Suppose a casino invents a new game that you must pay $250 to play. The game works like this: The casino draws random numbers between 0 and 1, from a uniform distribution. It adds them together until their sum is greater than 1, at which time it stops drawing new numbers. You get a payout of $100 each time a new number is drawn.
For example, suppose the casino draws 0.4 and then 0.7. Since the sum is greater than 1, it will stop after these two draws, and you receive $200. If instead it draws 0.2, 0.3, 0.3, and then 0.6, it will stop after the fourth draw and you will receive $400. Given the $250 entrance fee, should you play the game?
Specifically, what is the expected value of your winnings?

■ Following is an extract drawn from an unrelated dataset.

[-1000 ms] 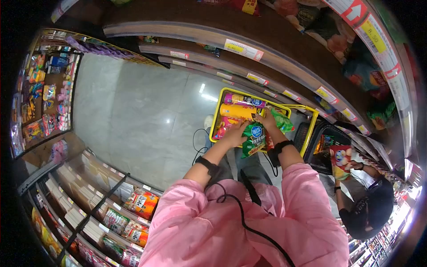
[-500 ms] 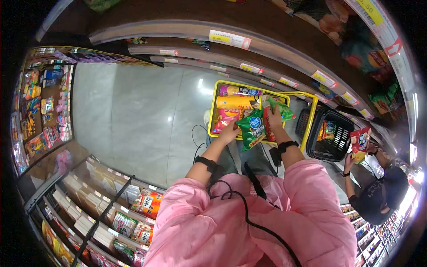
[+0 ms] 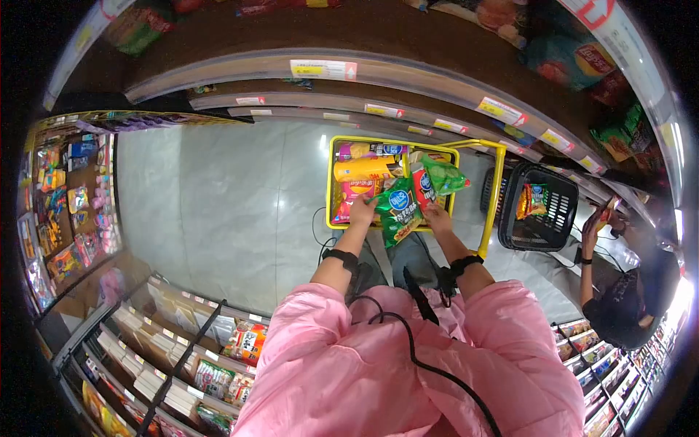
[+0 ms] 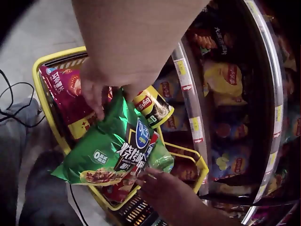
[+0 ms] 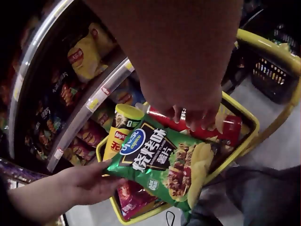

[Editor’s note: You know how sometimes your boss/teacher asks you not to bring your laptop to a meeting/class, and you’re all like, “Jeez, how am I gonna tweet during the meeting/class, then?” Well, I’m going to pull rank and ask that you don’t bring laptops to this Riddler. Next week I will highlight — nay, celebrate! — the elegant, pencil-and-paper solutions over the brutal, cold, silicon ones. We’re all on the honor system with one another, right? RIGHT?]
Need a hint? You can try asking me nicely. Want to submit a puzzle or problem? Email me.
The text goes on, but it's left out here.